Problem details:
The reply should hold every line of the listing exactly, and none of its images.
════════════════
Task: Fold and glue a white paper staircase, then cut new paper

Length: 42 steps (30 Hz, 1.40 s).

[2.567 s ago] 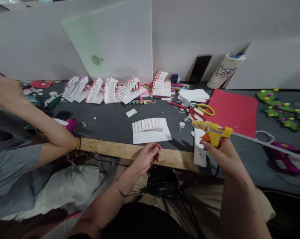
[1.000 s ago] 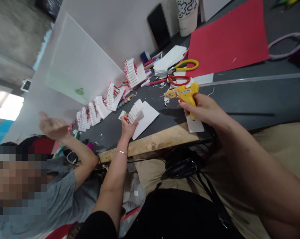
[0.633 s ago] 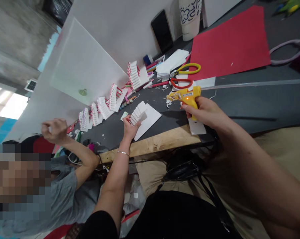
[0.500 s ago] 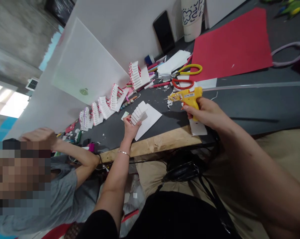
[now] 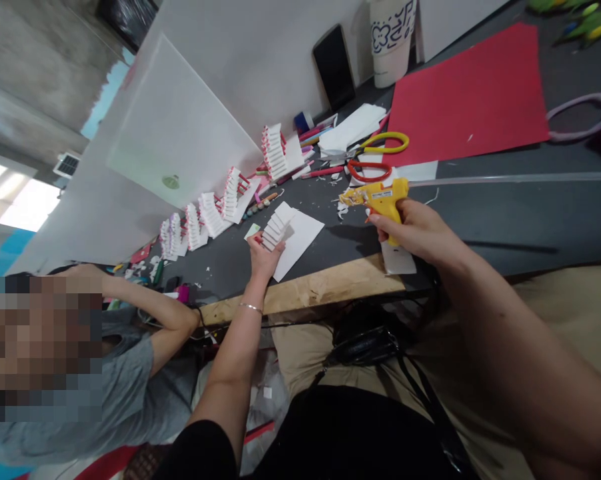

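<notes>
My left hand (image 5: pixel 264 257) pinches the lower end of a small stepped white paper staircase (image 5: pixel 276 225), fingers closed around it. The staircase rises from a flat white card (image 5: pixel 303 237) on the dark table. In my right hand (image 5: pixel 410 227) is a yellow hot glue gun (image 5: pixel 388 197), gripped by its handle. A long clear glue stick (image 5: pixel 490 178) runs out of its back to the right. The nozzle, with whitish strands of glue about it, points left and stays apart from the staircase. Under the right hand lies a white piece (image 5: pixel 399 259), partly hidden.
Several finished-looking small staircases with pink railings (image 5: pixel 233 193) line the wall. Scissors (image 5: pixel 370 170) with red and yellow handles, paper scraps and pens lie behind. Red paper (image 5: pixel 468 100), a phone (image 5: pixel 334 67) and a cup (image 5: pixel 391 43) stand farther back. Another person (image 5: pixel 145 373) sits at left.
My hands keep nearly the same places on the staircase and glue gun. The view has shifted slightly. The other person's raised hand has lowered a little toward their head.
</notes>
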Tool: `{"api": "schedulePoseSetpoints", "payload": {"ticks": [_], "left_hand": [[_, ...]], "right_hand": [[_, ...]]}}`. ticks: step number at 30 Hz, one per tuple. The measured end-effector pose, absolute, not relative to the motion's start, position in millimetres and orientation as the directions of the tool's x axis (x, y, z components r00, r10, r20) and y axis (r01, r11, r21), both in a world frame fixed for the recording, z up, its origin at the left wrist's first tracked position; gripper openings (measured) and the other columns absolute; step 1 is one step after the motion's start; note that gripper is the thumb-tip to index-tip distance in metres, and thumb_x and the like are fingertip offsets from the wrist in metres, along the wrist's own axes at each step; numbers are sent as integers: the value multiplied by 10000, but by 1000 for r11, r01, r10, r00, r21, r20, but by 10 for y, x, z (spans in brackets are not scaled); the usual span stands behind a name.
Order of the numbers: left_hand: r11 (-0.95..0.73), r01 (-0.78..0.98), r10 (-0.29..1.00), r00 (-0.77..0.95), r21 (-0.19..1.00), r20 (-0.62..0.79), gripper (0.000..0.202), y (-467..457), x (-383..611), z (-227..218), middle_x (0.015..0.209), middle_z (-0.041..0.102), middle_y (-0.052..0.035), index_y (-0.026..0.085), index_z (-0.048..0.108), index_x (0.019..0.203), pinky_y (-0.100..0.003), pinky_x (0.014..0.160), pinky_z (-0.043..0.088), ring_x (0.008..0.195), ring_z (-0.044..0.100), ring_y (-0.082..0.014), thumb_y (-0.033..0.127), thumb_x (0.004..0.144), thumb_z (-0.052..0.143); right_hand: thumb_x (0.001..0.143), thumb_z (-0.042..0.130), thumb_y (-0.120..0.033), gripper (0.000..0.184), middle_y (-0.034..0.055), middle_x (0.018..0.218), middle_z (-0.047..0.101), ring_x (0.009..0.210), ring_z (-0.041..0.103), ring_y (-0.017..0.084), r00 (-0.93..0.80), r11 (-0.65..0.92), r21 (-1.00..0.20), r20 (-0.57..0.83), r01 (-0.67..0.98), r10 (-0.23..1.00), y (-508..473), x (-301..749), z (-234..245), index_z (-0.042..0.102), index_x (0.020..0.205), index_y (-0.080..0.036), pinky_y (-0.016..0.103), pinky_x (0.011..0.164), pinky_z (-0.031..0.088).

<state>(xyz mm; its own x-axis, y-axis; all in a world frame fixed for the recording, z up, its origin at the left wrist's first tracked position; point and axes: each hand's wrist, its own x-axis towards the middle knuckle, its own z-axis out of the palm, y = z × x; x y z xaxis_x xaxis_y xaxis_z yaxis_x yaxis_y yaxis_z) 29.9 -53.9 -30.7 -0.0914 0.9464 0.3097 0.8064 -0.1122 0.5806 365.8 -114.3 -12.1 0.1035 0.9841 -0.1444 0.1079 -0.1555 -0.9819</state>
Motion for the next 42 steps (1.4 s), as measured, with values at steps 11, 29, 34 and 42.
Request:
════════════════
Answer box:
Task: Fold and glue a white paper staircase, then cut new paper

Length: 42 steps (30 Hz, 1.40 s).

[2.567 s ago] 
[1.000 s ago] 
[0.633 s ago] 
[0.500 s ago] 
[now] 

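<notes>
My left hand (image 5: pixel 264 257) pinches the lower end of a small stepped white paper staircase (image 5: pixel 276 225), fingers closed around it. The staircase rises from a flat white card (image 5: pixel 303 237) on the dark table. In my right hand (image 5: pixel 410 227) is a yellow hot glue gun (image 5: pixel 388 197), gripped by its handle. A long clear glue stick (image 5: pixel 490 178) runs out of its back to the right. The nozzle, with whitish strands of glue about it, points left and stays apart from the staircase. Under the right hand lies a white piece (image 5: pixel 399 259), partly hidden.
Several finished-looking small staircases with pink railings (image 5: pixel 233 193) line the wall. Scissors (image 5: pixel 370 170) with red and yellow handles, paper scraps and pens lie behind. Red paper (image 5: pixel 468 100), a phone (image 5: pixel 334 67) and a cup (image 5: pixel 391 43) stand farther back. Another person (image 5: pixel 145 373) sits at left.
My hands keep nearly the same places on the staircase and glue gun. The view has shifted slightly. The other person's raised hand has lowered a little toward their head.
</notes>
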Tool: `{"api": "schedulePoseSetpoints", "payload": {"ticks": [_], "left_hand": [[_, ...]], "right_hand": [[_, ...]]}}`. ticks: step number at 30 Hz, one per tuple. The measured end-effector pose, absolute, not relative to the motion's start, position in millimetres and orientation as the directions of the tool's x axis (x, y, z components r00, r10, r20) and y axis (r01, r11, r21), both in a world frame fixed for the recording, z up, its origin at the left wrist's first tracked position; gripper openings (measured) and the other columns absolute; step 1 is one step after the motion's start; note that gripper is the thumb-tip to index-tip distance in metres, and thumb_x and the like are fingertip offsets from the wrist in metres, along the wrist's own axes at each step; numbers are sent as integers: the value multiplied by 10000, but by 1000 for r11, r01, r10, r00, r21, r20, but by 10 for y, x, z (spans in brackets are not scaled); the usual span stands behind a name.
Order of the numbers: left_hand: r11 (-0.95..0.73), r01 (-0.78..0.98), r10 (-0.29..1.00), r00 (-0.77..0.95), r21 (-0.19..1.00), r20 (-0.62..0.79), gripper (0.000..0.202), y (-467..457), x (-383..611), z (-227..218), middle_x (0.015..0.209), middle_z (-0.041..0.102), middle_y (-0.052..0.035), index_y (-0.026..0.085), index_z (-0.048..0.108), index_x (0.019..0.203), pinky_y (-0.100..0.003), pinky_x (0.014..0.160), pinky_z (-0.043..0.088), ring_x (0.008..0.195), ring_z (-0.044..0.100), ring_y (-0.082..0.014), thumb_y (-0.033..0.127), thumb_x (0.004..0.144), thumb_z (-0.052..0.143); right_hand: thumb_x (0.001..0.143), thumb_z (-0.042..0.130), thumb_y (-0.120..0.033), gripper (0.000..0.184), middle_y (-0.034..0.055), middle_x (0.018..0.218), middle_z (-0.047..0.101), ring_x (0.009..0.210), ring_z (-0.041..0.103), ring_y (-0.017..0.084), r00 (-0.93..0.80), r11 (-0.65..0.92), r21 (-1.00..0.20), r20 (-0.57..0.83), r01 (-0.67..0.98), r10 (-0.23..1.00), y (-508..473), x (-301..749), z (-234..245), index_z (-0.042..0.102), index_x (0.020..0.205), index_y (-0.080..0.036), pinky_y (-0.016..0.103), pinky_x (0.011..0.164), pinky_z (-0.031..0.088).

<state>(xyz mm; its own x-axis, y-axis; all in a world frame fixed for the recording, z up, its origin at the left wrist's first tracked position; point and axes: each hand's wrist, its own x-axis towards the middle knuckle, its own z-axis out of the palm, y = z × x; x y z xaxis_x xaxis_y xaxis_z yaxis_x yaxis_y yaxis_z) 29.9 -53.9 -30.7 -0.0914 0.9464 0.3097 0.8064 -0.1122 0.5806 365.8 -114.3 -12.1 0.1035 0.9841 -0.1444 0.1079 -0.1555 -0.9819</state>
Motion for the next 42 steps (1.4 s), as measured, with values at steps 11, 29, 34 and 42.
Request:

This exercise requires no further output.